Give back an exact copy of the entries beneath, minus the pictures.

BEGIN Extracted records

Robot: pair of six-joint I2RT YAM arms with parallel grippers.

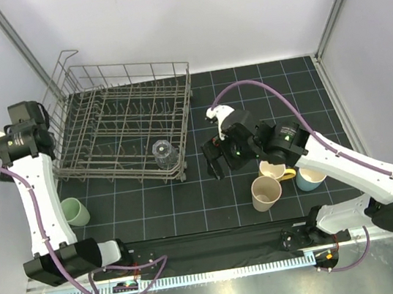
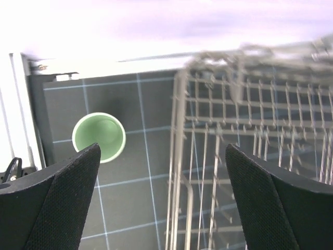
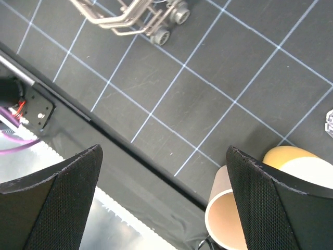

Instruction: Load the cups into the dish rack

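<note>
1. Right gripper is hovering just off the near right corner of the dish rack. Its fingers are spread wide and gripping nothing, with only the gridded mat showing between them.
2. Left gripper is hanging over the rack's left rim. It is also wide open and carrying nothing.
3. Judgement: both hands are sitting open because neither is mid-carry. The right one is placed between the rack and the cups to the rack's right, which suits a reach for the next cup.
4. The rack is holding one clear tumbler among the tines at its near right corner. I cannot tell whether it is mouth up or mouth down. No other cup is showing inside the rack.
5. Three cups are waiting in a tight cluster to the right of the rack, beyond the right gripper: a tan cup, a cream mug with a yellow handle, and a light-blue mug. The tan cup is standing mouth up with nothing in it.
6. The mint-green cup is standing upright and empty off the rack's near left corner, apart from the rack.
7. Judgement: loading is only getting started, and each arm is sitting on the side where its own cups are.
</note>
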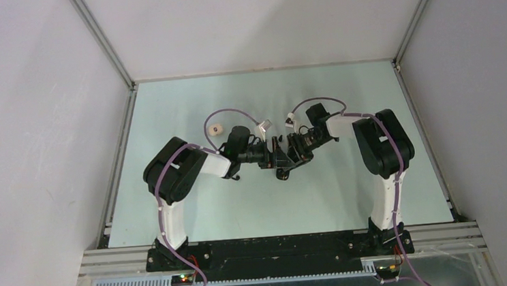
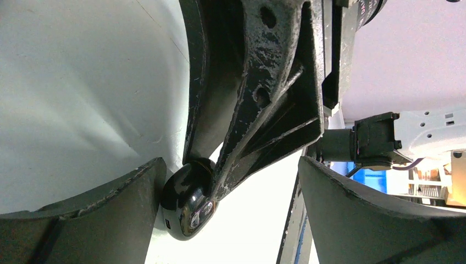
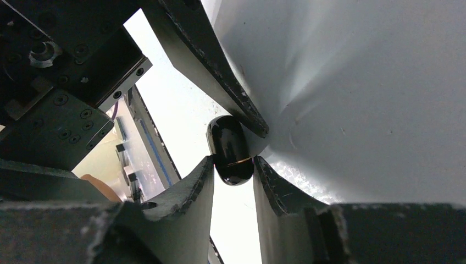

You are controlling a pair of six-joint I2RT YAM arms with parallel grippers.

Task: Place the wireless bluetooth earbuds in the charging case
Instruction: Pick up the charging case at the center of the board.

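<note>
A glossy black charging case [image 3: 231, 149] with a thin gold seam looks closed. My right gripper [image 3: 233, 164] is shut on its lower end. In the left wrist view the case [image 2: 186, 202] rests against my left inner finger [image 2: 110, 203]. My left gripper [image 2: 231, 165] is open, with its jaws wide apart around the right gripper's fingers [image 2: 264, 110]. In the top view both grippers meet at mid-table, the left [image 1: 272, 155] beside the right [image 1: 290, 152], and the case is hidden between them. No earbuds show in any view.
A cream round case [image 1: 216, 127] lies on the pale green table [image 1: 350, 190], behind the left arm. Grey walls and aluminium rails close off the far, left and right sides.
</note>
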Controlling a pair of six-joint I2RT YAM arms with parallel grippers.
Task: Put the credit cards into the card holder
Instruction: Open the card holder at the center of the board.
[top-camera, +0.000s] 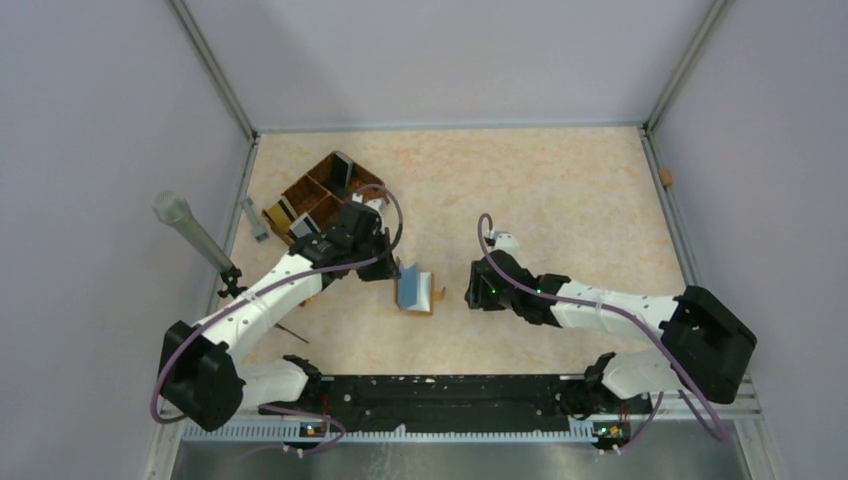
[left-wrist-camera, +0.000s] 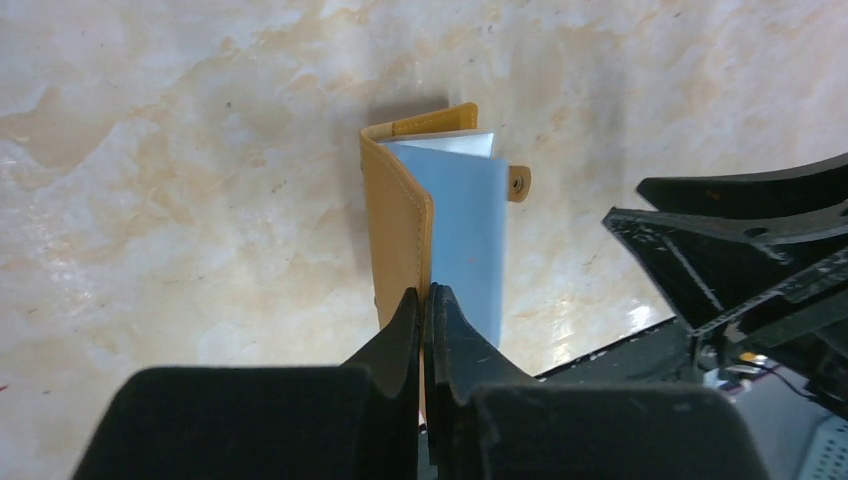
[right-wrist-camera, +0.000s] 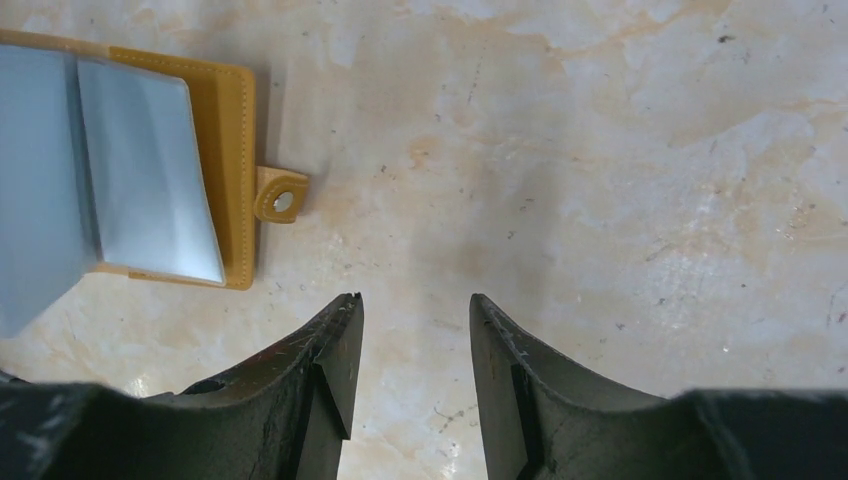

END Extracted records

** Written response **
Robot: pair of six-joint I2RT YAM arms with parallel grippers.


Instruction: Load the cups into the dish rack

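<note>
1. Right gripper is hovering just off the near right corner of the dish rack. Its fingers are spread wide and gripping nothing, with only the gridded mat showing between them.
2. Left gripper is hanging over the rack's left rim. It is also wide open and carrying nothing.
3. Judgement: both hands are sitting open because neither is mid-carry. The right one is placed between the rack and the cups to the rack's right, which suits a reach for the next cup.
4. The rack is holding one clear tumbler among the tines at its near right corner. I cannot tell whether it is mouth up or mouth down. No other cup is showing inside the rack.
5. Three cups are waiting in a tight cluster to the right of the rack, beyond the right gripper: a tan cup, a cream mug with a yellow handle, and a light-blue mug. The tan cup is standing mouth up with nothing in it.
6. The mint-green cup is standing upright and empty off the rack's near left corner, apart from the rack.
7. Judgement: loading is only getting started, and each arm is sitting on the side where its own cups are.
</note>
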
You are controlling a pair of six-joint I2RT YAM arms with parallel grippers.

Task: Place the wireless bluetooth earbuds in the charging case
Instruction: Pick up the charging case at the center of the board.

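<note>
A glossy black charging case [image 3: 231, 149] with a thin gold seam looks closed. My right gripper [image 3: 233, 164] is shut on its lower end. In the left wrist view the case [image 2: 186, 202] rests against my left inner finger [image 2: 110, 203]. My left gripper [image 2: 231, 165] is open, with its jaws wide apart around the right gripper's fingers [image 2: 264, 110]. In the top view both grippers meet at mid-table, the left [image 1: 272, 155] beside the right [image 1: 290, 152], and the case is hidden between them. No earbuds show in any view.
A cream round case [image 1: 216, 127] lies on the pale green table [image 1: 350, 190], behind the left arm. Grey walls and aluminium rails close off the far, left and right sides.
</note>
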Controlling a pair of six-joint I2RT YAM arms with parallel grippers.
Task: Put the credit cards into the card holder
Instruction: Open the card holder at the center of the board.
[top-camera, +0.000s] 
[left-wrist-camera, +0.000s] 
[right-wrist-camera, +0.000s] 

There is no more to this answer.